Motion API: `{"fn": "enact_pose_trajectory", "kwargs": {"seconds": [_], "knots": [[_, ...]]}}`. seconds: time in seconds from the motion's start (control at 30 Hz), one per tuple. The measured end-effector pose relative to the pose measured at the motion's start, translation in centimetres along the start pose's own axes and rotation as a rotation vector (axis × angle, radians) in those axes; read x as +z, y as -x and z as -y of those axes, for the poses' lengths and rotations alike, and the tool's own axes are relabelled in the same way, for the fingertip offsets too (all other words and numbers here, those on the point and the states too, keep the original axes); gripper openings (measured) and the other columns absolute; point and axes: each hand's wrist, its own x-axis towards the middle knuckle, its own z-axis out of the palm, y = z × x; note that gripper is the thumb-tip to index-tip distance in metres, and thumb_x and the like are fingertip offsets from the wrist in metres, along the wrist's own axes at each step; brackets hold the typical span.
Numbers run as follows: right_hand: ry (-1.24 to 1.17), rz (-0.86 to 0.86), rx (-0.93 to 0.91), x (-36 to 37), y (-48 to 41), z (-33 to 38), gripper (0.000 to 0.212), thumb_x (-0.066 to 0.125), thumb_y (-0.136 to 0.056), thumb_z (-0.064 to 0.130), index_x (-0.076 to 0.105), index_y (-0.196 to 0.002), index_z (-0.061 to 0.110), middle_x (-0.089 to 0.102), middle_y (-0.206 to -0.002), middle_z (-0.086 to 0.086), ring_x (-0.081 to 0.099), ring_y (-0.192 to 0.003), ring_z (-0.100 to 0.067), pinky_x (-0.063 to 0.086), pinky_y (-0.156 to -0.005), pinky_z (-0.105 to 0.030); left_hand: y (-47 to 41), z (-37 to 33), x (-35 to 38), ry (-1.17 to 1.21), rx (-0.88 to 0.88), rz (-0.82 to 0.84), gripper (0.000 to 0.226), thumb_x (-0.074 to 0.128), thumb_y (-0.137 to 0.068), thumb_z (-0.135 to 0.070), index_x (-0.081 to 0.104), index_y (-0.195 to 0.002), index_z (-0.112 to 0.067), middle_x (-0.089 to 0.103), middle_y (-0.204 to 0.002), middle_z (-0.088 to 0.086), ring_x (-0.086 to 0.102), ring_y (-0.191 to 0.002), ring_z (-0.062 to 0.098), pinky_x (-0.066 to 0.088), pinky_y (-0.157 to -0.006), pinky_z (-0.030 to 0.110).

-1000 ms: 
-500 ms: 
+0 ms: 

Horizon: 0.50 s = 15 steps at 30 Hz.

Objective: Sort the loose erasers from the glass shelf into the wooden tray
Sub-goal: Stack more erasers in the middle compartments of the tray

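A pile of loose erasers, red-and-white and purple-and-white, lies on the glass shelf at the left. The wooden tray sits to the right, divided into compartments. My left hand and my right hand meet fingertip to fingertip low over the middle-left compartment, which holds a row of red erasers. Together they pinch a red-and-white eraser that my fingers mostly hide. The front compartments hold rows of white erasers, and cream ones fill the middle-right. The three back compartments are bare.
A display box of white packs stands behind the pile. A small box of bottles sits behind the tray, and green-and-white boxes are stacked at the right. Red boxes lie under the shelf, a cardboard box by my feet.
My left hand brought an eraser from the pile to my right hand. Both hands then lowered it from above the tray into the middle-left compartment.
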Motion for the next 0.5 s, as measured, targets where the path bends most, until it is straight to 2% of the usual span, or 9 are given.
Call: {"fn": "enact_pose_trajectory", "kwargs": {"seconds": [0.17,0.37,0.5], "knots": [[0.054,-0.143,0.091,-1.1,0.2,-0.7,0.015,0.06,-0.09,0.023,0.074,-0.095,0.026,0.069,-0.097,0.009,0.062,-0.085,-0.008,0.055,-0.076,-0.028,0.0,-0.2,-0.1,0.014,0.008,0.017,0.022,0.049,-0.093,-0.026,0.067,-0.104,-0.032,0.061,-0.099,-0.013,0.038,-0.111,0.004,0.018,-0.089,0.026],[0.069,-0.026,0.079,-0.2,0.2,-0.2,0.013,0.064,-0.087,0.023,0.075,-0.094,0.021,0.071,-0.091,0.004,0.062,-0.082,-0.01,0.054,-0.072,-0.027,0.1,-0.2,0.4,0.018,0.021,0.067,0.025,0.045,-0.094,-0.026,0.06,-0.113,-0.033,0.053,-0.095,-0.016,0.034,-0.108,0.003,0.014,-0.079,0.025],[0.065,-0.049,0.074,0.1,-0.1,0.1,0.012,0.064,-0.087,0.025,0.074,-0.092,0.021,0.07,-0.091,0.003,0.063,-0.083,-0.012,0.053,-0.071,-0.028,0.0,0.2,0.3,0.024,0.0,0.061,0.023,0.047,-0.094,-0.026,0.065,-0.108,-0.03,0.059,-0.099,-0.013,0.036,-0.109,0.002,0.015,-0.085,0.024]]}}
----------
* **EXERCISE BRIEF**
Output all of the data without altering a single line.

* **ANSWER**
Motion API: `{"fn": "enact_pose_trajectory", "kwargs": {"seconds": [_], "knots": [[_, ...]]}}`. seconds: time in seconds from the motion's start (control at 30 Hz), one per tuple. The measured end-effector pose relative to the pose measured at the motion's start, translation in centimetres along the start pose's own axes and rotation as a rotation vector (axis × angle, radians) in those axes; read x as +z, y as -x and z as -y of those axes, for the poses' lengths and rotations alike, and the tool's own axes are relabelled in the same way, for the fingertip offsets too (all other words and numbers here, those on the point and the states too, keep the original axes); gripper openings (measured) and the other columns absolute; point and axes: each hand's wrist, its own x-axis towards the middle knuckle, its own z-axis out of the palm, y = z × x; note that gripper is the thumb-tip to index-tip distance in metres, and thumb_x and the like are fingertip offsets from the wrist in metres, along the wrist's own axes at each step; brackets hold the typical span.
Numbers run as follows: right_hand: ry (-1.24 to 1.17), rz (-0.86 to 0.86), rx (-0.93 to 0.91), x (-36 to 37), y (-48 to 41), z (-33 to 38), gripper (0.000 to 0.212), thumb_x (-0.066 to 0.125), thumb_y (-0.136 to 0.056), thumb_z (-0.064 to 0.130), index_x (-0.076 to 0.105), index_y (-0.196 to 0.002), index_z (-0.061 to 0.110), middle_x (-0.089 to 0.102), middle_y (-0.206 to -0.002), middle_z (-0.086 to 0.086), ring_x (-0.081 to 0.099), ring_y (-0.192 to 0.003), ring_z (-0.100 to 0.067), pinky_x (-0.063 to 0.086), pinky_y (-0.156 to -0.005), pinky_z (-0.105 to 0.030); left_hand: y (-47 to 41), z (-37 to 33), x (-35 to 38), ry (-1.17 to 1.21), rx (-0.88 to 0.88), rz (-0.82 to 0.84), gripper (0.000 to 0.226), thumb_x (-0.074 to 0.128), thumb_y (-0.137 to 0.068), thumb_z (-0.135 to 0.070), index_x (-0.081 to 0.104), index_y (-0.195 to 0.002), index_z (-0.112 to 0.067), middle_x (-0.089 to 0.103), middle_y (-0.204 to 0.002), middle_z (-0.088 to 0.086), ring_x (-0.086 to 0.102), ring_y (-0.191 to 0.002), ring_z (-0.062 to 0.098), pinky_x (-0.066 to 0.088), pinky_y (-0.157 to -0.006), pinky_z (-0.030 to 0.110).

-1000 ms: 
-500 ms: 
+0 ms: 

Horizon: 0.50 s = 15 steps at 30 Hz.

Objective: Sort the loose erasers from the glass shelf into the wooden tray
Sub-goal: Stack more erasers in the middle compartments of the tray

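A pile of loose erasers, red-and-white and purple-and-white, lies on the glass shelf at the left. The wooden tray sits to the right, divided into compartments. My left hand and my right hand meet fingertip to fingertip low over the middle-left compartment, which holds a row of red erasers. Together they pinch a red-and-white eraser that my fingers mostly hide. The front compartments hold rows of white erasers, and cream ones fill the middle-right. The three back compartments are bare.
A display box of white packs stands behind the pile. A small box of bottles sits behind the tray, and green-and-white boxes are stacked at the right. Red boxes lie under the shelf, a cardboard box by my feet.
My left hand brought an eraser from the pile to my right hand. Both hands then lowered it from above the tray into the middle-left compartment.
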Motion for the next 0.5 s, as measured, targets where the path bends most, until it is straight to 2% of the usual span, or 9 are given.
Call: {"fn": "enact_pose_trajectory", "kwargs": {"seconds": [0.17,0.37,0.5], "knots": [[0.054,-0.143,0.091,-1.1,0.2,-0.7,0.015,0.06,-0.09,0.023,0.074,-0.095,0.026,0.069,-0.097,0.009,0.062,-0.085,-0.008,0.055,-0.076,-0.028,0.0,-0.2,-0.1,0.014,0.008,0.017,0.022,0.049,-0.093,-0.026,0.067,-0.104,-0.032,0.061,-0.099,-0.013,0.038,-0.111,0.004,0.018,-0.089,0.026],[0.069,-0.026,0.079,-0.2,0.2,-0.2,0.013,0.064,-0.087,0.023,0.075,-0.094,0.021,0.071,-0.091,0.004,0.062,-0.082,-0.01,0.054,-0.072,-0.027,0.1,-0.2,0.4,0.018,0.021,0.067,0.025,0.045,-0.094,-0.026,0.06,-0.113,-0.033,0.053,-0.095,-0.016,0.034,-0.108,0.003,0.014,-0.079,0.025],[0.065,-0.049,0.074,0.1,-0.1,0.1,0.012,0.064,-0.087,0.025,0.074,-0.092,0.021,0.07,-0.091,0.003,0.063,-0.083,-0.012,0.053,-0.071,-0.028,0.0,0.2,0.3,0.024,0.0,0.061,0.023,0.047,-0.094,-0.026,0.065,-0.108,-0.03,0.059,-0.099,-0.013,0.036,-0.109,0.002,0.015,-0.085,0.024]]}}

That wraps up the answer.